A P90 and P95 of 502ms is definitely not expected. The reason is that Apache JMeter suffers from Coordinate Omission. As demonstrated in the image below, instead of sending a request at a certain rate regardless of the state of the previous request, it waits for the previous request to complete before triggering the next one.

jmeter result coordinate omission

Usually, developers don’t even consider an issue like this in well-established software like Apache JMeter. In addition to showing incorrect information, it always shows your software is performing better than it really is (after all, 50.1% of the users experienced 59 seconds of delay instead of 500ms). Usually, having inaccurate information is worse than having no information.

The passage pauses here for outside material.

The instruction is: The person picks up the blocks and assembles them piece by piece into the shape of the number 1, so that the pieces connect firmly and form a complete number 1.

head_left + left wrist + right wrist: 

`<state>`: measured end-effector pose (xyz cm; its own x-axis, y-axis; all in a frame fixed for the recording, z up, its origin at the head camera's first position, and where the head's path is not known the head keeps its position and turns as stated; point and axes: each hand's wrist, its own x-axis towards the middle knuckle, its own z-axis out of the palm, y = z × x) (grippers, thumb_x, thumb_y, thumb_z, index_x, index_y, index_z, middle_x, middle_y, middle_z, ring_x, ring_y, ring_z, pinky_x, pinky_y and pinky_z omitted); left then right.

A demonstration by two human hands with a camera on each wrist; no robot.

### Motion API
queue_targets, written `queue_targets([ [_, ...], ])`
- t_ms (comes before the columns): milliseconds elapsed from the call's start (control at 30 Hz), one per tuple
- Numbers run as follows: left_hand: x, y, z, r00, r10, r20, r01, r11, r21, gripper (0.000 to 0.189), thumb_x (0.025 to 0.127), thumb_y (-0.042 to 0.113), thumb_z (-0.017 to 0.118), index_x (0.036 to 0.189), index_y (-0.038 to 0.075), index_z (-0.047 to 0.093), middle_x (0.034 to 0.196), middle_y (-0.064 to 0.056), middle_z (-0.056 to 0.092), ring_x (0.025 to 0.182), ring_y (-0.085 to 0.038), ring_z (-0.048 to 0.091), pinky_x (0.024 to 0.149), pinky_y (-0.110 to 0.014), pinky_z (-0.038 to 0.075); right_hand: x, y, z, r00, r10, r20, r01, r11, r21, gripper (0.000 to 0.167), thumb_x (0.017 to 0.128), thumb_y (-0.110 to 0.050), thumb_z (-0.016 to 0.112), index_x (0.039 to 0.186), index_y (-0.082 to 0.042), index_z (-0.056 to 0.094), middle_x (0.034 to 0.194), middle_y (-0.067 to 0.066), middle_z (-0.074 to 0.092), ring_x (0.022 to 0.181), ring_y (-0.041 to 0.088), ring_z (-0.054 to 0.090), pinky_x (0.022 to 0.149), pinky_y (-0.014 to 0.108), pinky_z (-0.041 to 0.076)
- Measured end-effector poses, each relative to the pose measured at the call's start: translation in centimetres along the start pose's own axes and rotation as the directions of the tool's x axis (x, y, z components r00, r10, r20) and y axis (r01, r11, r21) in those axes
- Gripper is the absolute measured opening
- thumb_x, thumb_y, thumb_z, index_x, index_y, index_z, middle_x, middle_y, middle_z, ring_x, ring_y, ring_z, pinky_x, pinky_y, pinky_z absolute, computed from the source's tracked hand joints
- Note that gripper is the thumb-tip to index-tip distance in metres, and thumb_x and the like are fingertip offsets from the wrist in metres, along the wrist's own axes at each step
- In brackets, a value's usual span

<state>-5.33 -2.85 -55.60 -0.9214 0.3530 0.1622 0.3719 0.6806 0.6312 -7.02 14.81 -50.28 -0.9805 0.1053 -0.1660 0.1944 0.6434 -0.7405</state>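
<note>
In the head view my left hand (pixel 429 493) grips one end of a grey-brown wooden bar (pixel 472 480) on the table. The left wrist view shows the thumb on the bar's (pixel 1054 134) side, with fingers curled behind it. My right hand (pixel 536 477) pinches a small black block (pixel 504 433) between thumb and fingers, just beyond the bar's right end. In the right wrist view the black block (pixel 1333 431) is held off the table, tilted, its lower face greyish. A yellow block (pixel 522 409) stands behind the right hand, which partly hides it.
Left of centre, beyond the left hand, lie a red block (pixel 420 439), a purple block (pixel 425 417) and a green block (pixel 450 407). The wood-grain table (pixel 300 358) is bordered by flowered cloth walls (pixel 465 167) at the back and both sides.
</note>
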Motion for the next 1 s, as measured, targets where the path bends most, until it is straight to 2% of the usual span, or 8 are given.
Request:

The solution is to use a benchmark tool that supports the ‘request rate’ option.

wrk is another benchmark tool that doesn’t handle coordinate omission. For this reason, Gil Tene created wrk2 which, besides providing a constant throughput load generation, fixes the coordination omission by including the --rate option (default 1000ms) which stands for total requests per second.

Autocannon is inspired by wrk2, therefore, it also provides a --connectionRate parameter which targets the Coordinate Omission.

$ autocannon --connectionRate 1 http://localhost:8080

For more details on this subject check out this post On Coordinated Omission by Ivan Prisyazhynyy.

Avoiding unexpected behaviour during the benchmark

No article can cover all the unexpected behaviour you may face during a benchmarking phase. Therefore, using a methodology is essential to ensure the veracity of your data.

A common mistake when benchmarking an application, is to think benchmark is a _fire-and-forge_t activity (also known as the passive benchmark), which consists of:

Running the workload tool
Grabbing coffee, or tea
Returning to the machine when the benchmark concludes
Getting the benchmark result and assume that’s accurate

As explained in this article, unknown things can happen and the only way to be aware is to check the veracity of your data. Benchmark tools are susceptible to bugs like any software. Being aware of them is crucial for your decision-making.

Therefore, you must analyze the application during the benchmark. This is the only way that you can collect all the necessary stats to move towards better assumptions. This methodology is also known as the active benchmark. Tools such as Clinic.js can help.

clinic.js dashboard

Final Conclusion

Throughout this article, I’ve tried to explain that benchmarking is definitely not easy, but once you understand its goals and limitations, any analysis tends to be more accurate.

Benchmark limitation and coordinate omission are two important behaviours that can directly affect your decision-making by hiding bugs. Hence, being aware that the benchmark tool is susceptible to bugs as with any software, is a good move.